In addition, on this occasion, based on the image signal supplied to the image processing portion 6, the lens portion 3 adjusts positions of various lenses so that focus adjustment is performed, and adjusts an opening degree of the iris stop so that exposure adjustment is performed. The various adjustments such as focus adjustment and exposure adjustment are performed automatically based on a predetermined program to be optical states or are performed manually based on an instruction from a user. In addition, the tracking process portion 60 performs the tracking process on the image signal supplied to the image processing portion 6. Note that a detail of operations of the tracking process portion 60 will be described later.
When recording a moving image, not only an image signal but also an audio signal is recorded. The audio signal converted into an electric signal and is output by the sound collecting portion 5 is supplied to the audio processing portion 7 and is digitized, and processes such as noise reduction are performed on it. Then, the image signal output from the image processing portion 6 and the audio signal output from the audio processing portion 7 are both supplied to the compression processing portion 8, and the image signal is compressed by a predetermined compression method in the compression processing portion 8. In this case, the image signal and the audio signal are temporally associated with each other, so that the image and the sound are not deviated from each other when they are reproduced. Then, the compressed image signal and audio signal are recorded in the external memory 10 via the driver portion 9.
On the other hand, when recording a still image or only sound, the image signal or the audio signal is compressed by a predetermined compression method in the compression processing portion 8 and is recorded in the external memory 10. Note that it is possible that the image processing portion 6 performs different processes for recording a moving image and for recording a still image.

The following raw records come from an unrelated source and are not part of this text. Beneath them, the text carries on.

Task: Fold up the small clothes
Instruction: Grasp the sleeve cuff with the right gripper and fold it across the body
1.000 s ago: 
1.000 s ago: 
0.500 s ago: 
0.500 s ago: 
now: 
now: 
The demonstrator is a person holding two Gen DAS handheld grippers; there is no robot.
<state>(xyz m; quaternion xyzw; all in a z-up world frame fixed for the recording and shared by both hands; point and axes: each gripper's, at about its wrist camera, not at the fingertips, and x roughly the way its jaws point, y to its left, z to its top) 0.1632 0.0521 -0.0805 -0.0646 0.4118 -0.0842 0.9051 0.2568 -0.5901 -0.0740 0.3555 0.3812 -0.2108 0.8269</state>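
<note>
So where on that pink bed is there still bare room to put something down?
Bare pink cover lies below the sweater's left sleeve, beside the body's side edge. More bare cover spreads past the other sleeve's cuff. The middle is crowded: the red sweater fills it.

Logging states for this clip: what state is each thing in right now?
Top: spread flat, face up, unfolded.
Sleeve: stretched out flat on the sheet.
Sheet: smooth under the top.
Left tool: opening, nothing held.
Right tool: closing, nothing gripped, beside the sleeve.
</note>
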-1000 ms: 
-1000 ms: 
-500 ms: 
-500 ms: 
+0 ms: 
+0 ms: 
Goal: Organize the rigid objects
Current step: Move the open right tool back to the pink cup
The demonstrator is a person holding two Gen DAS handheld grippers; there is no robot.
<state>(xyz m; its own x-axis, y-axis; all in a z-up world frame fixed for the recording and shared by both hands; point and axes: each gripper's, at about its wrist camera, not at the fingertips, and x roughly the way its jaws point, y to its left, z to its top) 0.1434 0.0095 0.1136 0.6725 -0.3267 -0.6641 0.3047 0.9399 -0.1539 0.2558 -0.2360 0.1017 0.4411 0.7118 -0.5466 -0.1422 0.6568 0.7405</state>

The compressed image signal and audio signal recorded in the external memory 10 is read out to the expansion processing portion 11 based on an instruction from a user. The expansion processing portion 11 expands the compressed image signal and audio signal so as to deliver the image signal and the audio signal to the image output circuit portion 12 and the audio output circuit portion 13, respectively. Then, the image output circuit portion 12 and the audio output circuit portion 13 convert the signals into signals of forms that can be displayed and reproduced by the display device and the speaker so as to output the signals.
Note that the display device and the speaker may be integral with the image sensing apparatus 1 or may be separate from the same so that they are connected by using terminals provided to the image sensing apparatus 1 and a cable or the like.
In addition, in a so-called preview mode in which a user can check the image displayed on the display device without recording the image signal, it is possible to output the image signal from the image processing portion 6 without compressing to the image output circuit portion 12. In addition, it is possible that the tracking process portion 60 performs the tracking process in the preview mode regardless of whether the image to be recorded is a moving image or a still image.
In addition, when recording a image signal of a moving image, in parallel to compressing by the compression processing portion 8 and recording in the external memory 10, it is possible to output the image signal to the display device or the like via the image output circuit portion 12.
<<Tracking Process Portion>>
Next, a structure of the tracking process portion 60 illustrated in FIG. 1 will be described with reference to the drawings. FIG. 2 is a block diagram illustrating a structure of the tracking process portion of the image sensing apparatus according to an embodiment of the present invention. Note that for a concrete description, the image signal that is supplied to the tracking process portion 60 for performing the tracking process is expressed as the image and is referred to as the “input image” in the following description. In addition, the subject to be tracked is referred to as a track object, and a part of the track object, which is a characteristic part to be detected by the tracking process portion 60, is referred to as a track target.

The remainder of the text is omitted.